[Dataset excerpts]

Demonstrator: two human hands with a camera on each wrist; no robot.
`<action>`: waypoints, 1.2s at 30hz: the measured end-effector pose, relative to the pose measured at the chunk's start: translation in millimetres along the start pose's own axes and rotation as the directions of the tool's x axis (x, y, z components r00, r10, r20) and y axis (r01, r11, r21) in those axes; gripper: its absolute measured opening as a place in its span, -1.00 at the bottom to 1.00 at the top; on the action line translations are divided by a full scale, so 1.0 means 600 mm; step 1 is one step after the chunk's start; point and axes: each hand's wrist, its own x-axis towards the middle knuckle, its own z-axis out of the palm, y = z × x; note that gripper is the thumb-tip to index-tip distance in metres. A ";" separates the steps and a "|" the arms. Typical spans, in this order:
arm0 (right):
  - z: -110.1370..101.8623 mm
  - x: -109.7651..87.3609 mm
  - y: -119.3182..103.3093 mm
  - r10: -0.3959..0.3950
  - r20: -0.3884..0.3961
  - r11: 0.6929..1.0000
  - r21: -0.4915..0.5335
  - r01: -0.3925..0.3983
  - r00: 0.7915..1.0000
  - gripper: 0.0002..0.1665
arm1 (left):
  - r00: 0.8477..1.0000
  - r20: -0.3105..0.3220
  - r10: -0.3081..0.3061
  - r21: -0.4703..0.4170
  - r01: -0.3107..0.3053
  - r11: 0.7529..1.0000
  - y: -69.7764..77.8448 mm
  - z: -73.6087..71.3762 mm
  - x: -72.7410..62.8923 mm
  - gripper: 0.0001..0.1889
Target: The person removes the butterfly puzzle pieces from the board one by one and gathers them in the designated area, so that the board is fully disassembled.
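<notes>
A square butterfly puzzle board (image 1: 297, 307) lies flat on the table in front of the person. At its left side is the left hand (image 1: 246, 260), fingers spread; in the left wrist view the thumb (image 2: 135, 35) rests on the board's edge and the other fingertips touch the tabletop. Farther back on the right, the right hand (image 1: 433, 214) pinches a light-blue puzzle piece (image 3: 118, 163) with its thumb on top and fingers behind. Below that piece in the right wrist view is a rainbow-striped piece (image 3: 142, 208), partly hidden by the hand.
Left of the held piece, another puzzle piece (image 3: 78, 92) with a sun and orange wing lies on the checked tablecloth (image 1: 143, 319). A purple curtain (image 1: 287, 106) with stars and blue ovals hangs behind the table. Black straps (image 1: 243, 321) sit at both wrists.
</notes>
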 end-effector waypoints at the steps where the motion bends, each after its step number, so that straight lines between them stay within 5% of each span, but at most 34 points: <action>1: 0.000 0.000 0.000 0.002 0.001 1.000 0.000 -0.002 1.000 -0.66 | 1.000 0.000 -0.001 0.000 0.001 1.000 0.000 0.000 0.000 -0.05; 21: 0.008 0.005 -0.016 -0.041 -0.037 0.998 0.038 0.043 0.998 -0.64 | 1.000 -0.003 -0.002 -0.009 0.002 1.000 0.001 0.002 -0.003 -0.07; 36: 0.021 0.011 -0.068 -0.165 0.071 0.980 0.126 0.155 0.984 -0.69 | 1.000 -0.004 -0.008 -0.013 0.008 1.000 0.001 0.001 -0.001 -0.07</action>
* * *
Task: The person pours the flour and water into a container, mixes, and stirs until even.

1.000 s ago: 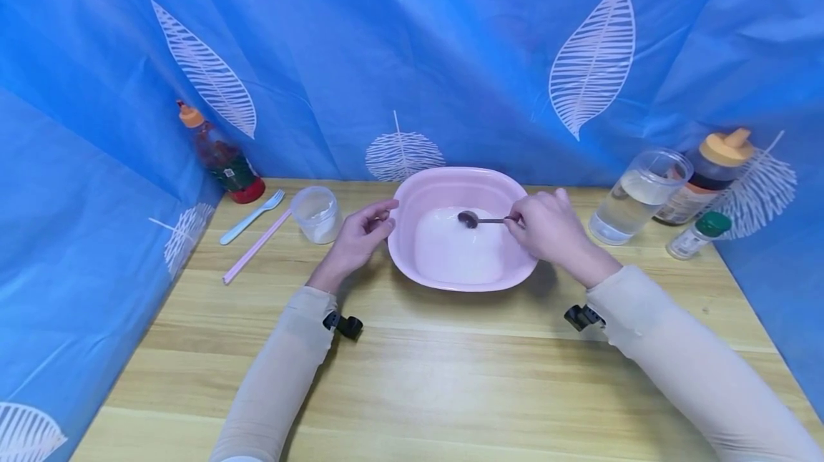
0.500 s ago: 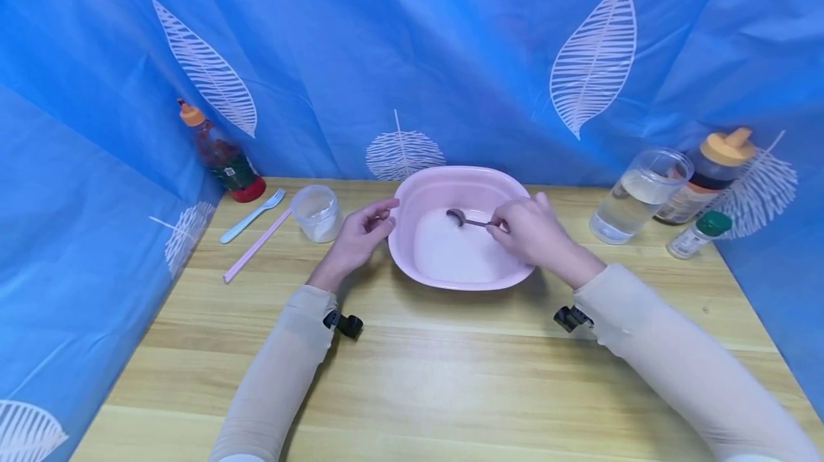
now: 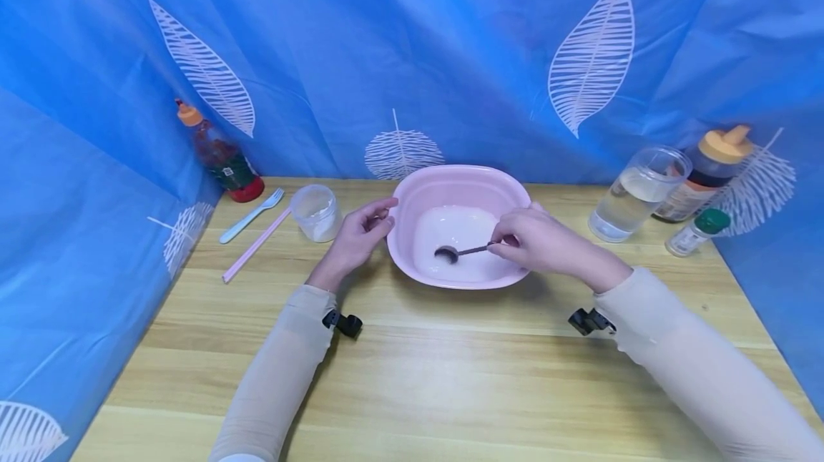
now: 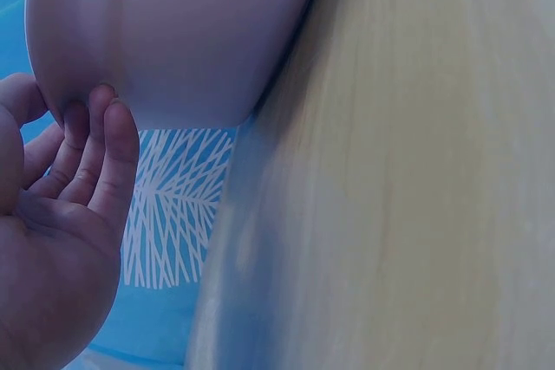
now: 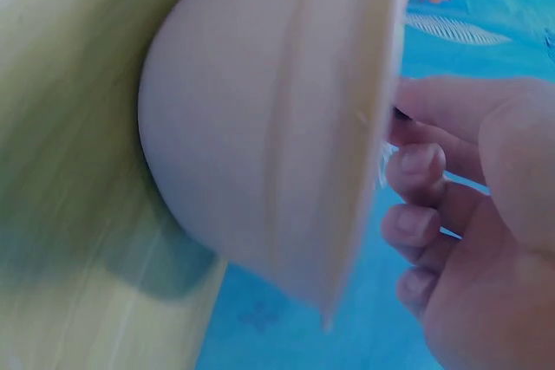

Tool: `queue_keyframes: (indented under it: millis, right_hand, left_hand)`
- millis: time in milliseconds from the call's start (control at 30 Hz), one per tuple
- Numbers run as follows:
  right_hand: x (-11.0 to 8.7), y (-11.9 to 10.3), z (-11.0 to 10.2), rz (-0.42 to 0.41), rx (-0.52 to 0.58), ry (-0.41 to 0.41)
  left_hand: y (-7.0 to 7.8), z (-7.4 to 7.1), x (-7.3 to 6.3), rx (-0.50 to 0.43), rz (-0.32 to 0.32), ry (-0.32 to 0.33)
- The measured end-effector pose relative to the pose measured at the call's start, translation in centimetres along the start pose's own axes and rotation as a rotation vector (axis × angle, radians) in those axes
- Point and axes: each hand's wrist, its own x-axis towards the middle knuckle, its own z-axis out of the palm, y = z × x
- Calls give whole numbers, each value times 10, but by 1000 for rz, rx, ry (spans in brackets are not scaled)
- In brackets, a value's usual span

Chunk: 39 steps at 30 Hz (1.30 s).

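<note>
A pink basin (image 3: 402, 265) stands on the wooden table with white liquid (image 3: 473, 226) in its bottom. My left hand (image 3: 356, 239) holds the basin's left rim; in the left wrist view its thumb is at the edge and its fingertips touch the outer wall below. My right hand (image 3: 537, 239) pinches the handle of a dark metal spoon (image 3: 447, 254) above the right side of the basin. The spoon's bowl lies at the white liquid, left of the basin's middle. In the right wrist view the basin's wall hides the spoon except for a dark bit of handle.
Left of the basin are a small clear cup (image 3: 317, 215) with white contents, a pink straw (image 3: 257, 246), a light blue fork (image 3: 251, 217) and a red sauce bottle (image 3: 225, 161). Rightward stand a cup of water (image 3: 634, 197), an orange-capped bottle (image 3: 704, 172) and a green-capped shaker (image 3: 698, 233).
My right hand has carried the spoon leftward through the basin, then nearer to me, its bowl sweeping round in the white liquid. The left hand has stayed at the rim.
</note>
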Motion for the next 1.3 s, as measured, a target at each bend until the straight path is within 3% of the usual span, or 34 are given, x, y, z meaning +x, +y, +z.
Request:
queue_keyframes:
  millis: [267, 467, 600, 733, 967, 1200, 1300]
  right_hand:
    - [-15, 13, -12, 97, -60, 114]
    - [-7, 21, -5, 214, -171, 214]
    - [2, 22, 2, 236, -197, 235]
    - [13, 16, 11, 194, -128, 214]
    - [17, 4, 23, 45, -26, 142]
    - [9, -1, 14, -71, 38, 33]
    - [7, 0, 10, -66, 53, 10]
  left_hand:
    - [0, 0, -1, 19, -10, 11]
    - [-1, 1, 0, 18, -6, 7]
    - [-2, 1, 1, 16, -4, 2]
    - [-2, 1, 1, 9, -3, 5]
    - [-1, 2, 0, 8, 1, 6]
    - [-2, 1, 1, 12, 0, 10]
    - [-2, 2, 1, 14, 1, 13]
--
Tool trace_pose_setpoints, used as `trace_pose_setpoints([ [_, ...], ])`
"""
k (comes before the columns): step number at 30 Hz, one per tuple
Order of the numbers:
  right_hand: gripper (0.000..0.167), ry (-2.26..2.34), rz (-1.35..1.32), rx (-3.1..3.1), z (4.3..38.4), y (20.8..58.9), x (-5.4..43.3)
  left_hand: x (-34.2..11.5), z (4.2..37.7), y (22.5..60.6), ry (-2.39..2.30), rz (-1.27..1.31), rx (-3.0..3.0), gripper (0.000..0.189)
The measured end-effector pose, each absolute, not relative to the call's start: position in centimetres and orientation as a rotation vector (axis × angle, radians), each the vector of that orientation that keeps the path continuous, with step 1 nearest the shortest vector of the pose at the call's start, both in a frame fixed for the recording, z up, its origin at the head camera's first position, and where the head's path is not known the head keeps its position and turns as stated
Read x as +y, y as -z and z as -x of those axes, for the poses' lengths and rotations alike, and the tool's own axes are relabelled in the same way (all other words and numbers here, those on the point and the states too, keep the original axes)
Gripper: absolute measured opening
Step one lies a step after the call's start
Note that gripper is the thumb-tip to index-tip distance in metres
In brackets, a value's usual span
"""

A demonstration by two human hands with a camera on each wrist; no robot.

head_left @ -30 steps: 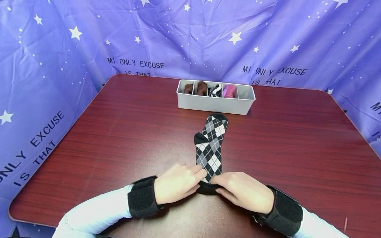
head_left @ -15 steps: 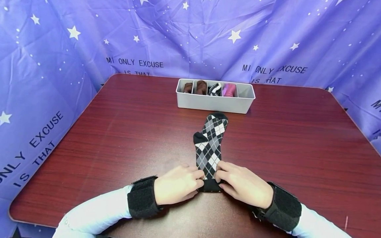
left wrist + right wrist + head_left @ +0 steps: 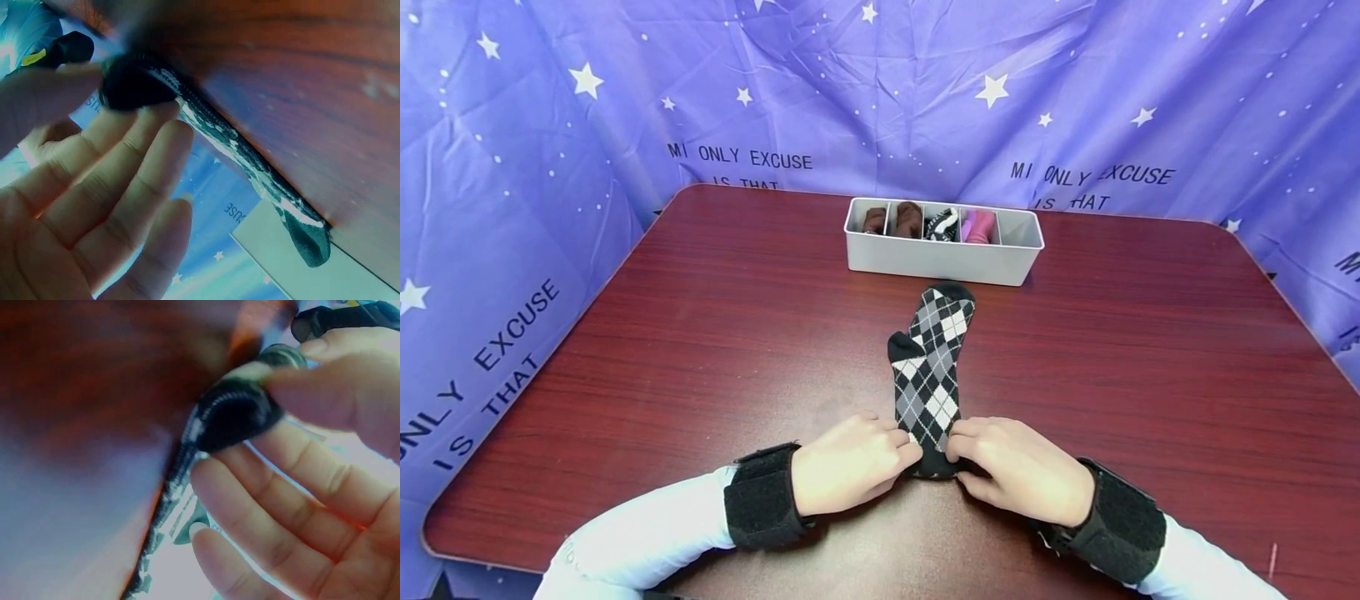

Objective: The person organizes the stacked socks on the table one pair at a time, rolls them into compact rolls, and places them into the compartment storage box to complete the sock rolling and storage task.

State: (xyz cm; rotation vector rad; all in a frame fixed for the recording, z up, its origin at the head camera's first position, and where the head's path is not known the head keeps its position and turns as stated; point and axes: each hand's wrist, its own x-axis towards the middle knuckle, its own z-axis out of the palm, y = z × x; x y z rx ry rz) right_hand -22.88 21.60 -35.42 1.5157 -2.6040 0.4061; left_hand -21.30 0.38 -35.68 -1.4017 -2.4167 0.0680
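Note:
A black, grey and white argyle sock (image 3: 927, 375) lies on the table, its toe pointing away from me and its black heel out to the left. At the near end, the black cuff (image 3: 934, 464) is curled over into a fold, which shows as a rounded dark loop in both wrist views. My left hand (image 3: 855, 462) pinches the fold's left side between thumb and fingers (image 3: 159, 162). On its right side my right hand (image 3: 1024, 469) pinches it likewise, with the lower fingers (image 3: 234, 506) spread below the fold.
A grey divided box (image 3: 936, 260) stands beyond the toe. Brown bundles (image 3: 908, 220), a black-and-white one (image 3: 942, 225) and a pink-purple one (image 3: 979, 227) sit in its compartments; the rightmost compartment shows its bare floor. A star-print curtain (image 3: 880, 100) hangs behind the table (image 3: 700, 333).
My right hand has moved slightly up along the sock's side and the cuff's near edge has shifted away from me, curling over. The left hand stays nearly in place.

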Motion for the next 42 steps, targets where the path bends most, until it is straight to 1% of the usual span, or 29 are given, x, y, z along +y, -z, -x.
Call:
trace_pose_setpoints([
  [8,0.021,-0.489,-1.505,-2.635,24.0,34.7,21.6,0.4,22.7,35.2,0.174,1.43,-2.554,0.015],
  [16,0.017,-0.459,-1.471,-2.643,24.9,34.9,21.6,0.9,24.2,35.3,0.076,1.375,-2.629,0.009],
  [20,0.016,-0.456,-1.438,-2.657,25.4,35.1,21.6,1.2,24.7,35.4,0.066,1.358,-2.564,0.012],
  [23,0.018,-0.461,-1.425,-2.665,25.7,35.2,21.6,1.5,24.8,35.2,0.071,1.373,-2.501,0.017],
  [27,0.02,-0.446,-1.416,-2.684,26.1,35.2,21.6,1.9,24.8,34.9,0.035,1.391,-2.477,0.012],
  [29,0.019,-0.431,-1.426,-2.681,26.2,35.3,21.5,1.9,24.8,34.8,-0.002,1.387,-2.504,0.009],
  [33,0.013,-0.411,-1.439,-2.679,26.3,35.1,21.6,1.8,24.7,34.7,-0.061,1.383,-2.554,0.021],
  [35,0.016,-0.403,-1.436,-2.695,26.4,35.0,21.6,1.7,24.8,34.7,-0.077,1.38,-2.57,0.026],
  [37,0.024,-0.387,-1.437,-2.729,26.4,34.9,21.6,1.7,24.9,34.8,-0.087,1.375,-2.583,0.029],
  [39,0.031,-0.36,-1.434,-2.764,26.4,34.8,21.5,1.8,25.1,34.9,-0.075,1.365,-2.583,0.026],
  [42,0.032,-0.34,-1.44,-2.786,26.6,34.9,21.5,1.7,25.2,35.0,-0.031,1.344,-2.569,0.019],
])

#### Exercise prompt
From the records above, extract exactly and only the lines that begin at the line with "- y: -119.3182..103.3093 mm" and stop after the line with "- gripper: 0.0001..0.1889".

#### Answer box
  - y: -119.3182..103.3093 mm
  - r10: -0.3959..0.3950
  - r20: -0.3884..0.3961
  - r11: 0.6929..1.0000
  - r21: -0.4915..0.5335
  - r01: -0.3925..0.3983
  - r00: 0.7915..1.0000
  - gripper: 0.0002..0.1665
arm1 (left):
  - r00: 0.8477..1.0000
  - r20: -0.3105..0.3220
  - r10: -0.3081..0.3061
  - r21: -0.4703..0.4170
  - r01: -0.3107..0.3053
  - r11: 0.7529..1.0000
  - y: -69.7764..77.8448 mm
  - z: -73.6087..71.3762 mm
  - x: -72.7410..62.8923 mm
  - gripper: 0.0001..0.1889

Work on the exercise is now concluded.